The Canadian government is reviewing its website
standards. A couple of analogies are being employed to help civil servants make
websites that visitors find useful.
The first analogy is that of animals hunting for food.
Users, civil servants are told, are “informavores” who “forage”
for information.
Like animals, the look for an “information scent” online.
When they find one, they ask themselves: “Am I getting closer to the prey?” and
“is it an ‘easy catch’?”
The closer they get, the more they want o know: “How
‘rich’ is this hunting ground?”
The second analogy is that of snacking.
In one section of the new guidelines, web content writers
are encouraged to “Be a Snack” and to “avoid making readers/visitors sit down
for a full meal!”
Still with the eating theme, another goal is to “trim the
fat” by removing “redundant, outdated
and trivial” content from web pages.
The snacking analogy is backed up by a 2013 survey by Mobiles Republic, a global news syndication company in the U.S.
According to the survey, based on responses from over
8,000 News Republic app users, news consumption is rising, but people are
reading less—they are checking the news more frequently, but for shorter
amounts of time.
“Forget news reading,” says an article about the survey
in Adweek. “Today, it’s all about ‘news snacking,’ meaning people are checking
the news more often and typically on mobile devices.
“75 percent of readers with smartphones and 70 percent
with tablets check the news more than once a day.”
And how do people find the news? 73 percent said they use
aggregators, while social media (Facebook and Twitter) is on the rise.
At the
time of the survey, 43 percent of respondents said they used Facebook to check
news.
What does this mean for communicators?
Understanding the habits of people looking for
information on your website is key to developing the information that will attract
them—and keep them coming back.
And today many of those users are informavores who are following information scents so they can forage for a quick snack.
So make sure you leave lots of information scents throughout the Internet.
And whatever you do, don't offer a full-course meal.
1 comment:
Thanks for the post John.

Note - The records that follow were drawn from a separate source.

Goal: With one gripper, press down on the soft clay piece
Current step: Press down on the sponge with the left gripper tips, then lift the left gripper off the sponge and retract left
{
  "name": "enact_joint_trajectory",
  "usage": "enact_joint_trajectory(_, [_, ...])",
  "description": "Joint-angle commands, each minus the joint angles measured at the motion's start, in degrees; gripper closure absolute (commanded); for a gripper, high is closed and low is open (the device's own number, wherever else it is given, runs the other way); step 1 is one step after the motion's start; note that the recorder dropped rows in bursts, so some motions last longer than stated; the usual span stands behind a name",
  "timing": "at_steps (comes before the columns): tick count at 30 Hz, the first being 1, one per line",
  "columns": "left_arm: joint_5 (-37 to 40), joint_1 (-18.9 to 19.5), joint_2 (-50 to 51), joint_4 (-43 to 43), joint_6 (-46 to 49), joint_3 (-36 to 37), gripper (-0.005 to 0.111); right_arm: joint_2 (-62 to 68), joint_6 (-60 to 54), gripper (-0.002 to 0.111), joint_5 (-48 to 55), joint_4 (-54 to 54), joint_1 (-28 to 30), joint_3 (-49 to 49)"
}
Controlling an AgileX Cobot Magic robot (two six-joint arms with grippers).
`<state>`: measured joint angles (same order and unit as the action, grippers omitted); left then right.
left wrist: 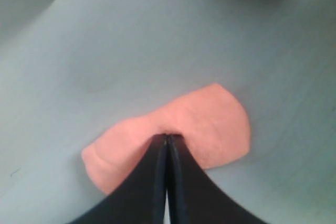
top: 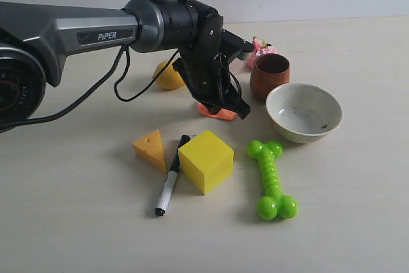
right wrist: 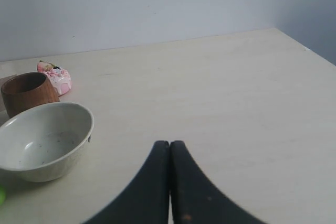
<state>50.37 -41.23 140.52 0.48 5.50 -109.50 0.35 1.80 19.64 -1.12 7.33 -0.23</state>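
The soft clay piece (top: 215,113) is a flat salmon-orange lump on the table, between the lemon and the bowl. My left gripper (top: 239,110) is shut, with nothing between its fingers, and its tips rest on the clay's top. In the left wrist view the closed tips (left wrist: 167,138) sit in a dent at the middle of the clay (left wrist: 215,124), which spreads to both sides of them. My right gripper (right wrist: 169,144) is shut too, hanging over bare table with nothing in it; it does not show in the exterior view.
Near the clay stand a brown wooden cup (top: 269,74), a white bowl (top: 304,112) and a lemon (top: 169,76). Nearer the front lie a cheese wedge (top: 150,148), a black marker (top: 170,178), a yellow block (top: 206,160) and a green toy bone (top: 271,179). A pink toy (top: 261,47) sits behind the cup.
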Motion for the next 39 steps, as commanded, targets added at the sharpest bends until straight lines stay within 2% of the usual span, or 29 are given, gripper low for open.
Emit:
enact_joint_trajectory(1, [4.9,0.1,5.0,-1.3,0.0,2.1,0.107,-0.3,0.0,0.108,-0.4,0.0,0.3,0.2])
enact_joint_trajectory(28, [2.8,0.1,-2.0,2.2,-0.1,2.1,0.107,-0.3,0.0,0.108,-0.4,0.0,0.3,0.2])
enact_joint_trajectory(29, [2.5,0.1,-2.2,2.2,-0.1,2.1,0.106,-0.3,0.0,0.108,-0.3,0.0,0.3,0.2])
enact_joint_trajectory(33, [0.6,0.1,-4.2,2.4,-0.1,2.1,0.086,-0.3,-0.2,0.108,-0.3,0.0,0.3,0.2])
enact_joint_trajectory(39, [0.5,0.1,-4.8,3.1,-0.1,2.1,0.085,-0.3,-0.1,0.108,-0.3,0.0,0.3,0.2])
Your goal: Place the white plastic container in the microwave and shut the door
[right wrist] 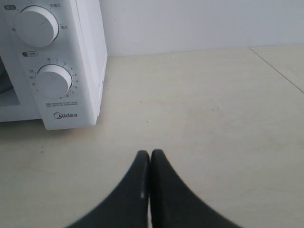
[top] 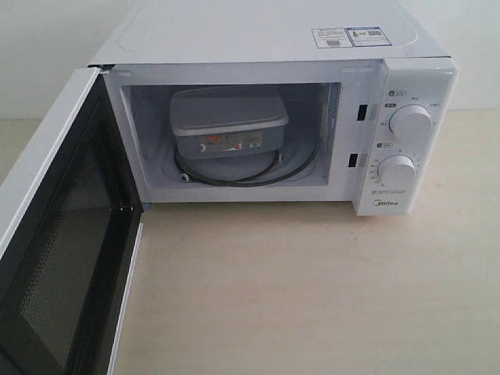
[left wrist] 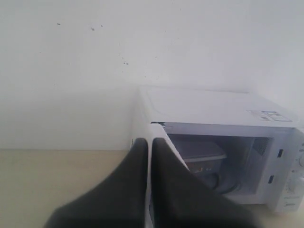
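"White translucent plastic container (top: 228, 123), rectangular with a flat lid — is it inside?"

"Yes, on the glass turntable (top: 295, 167) of the white boxy microwave (top: 258, 31). The white door (top: 62, 250) with dark mesh window stands wide open — I judge it needs a push shut. Left gripper (left wrist: 148, 141) and right gripper (right wrist: 150, 152) are closed, empty. I read only 'Midea' (top: 388, 204); other labels are too small."
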Available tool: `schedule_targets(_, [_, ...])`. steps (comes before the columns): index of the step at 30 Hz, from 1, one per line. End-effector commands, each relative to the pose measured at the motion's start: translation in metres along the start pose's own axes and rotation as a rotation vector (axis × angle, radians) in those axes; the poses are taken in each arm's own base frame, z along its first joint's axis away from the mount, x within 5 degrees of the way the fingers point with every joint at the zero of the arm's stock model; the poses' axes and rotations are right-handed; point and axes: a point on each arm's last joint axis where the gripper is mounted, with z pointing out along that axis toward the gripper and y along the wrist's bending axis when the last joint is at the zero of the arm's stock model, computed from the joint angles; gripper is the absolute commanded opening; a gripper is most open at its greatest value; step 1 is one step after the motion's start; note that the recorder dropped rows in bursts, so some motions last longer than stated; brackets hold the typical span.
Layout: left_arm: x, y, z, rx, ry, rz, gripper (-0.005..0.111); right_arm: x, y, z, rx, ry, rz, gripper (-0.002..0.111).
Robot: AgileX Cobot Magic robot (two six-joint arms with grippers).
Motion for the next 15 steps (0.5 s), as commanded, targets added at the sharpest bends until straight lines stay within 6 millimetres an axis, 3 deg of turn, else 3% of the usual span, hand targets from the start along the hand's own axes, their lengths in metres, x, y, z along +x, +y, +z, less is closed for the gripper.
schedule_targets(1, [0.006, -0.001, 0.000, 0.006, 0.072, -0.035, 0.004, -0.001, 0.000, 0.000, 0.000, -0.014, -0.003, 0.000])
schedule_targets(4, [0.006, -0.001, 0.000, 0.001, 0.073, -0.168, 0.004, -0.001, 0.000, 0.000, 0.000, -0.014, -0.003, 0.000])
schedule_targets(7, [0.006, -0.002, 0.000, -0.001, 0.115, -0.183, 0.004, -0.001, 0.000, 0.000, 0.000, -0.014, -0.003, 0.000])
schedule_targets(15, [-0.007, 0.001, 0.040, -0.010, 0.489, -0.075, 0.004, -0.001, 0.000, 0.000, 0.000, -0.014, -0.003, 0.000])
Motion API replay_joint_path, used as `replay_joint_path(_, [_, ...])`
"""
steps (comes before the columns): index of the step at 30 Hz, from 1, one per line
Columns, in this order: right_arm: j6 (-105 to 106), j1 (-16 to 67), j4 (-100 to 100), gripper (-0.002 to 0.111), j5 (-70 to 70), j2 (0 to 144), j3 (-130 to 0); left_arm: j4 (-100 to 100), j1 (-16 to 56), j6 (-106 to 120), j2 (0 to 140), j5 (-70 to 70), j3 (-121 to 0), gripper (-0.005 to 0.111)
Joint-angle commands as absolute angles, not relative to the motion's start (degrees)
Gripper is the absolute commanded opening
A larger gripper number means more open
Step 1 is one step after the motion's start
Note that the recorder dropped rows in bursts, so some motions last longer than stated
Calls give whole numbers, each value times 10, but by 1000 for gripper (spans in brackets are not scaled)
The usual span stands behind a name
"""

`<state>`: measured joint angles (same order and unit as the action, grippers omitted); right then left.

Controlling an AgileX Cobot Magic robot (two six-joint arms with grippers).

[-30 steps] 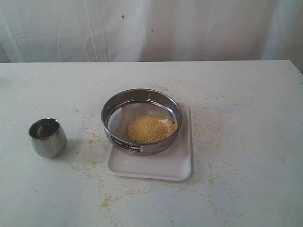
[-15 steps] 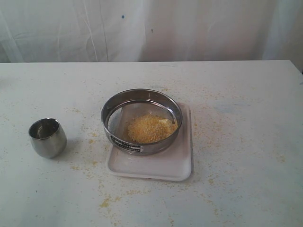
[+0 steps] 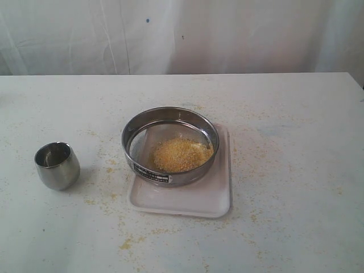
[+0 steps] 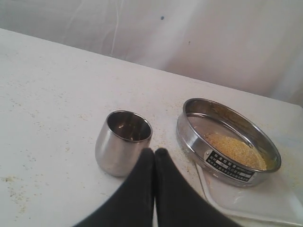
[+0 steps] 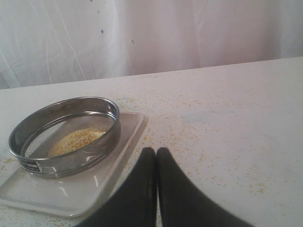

I use all three, an aggregator, FaceBook and Twitter. I'd argue that all three are forms of aggregation. The aggregator is populated with sites that I'm interested in. With FaceBook the aggregation occurs through what my friends are interested (with some unknown algorithm that FaceBooks uses to show me a selection of those things). With Twitter the aggregations is done by the people I follow. I check each one, at least once a day!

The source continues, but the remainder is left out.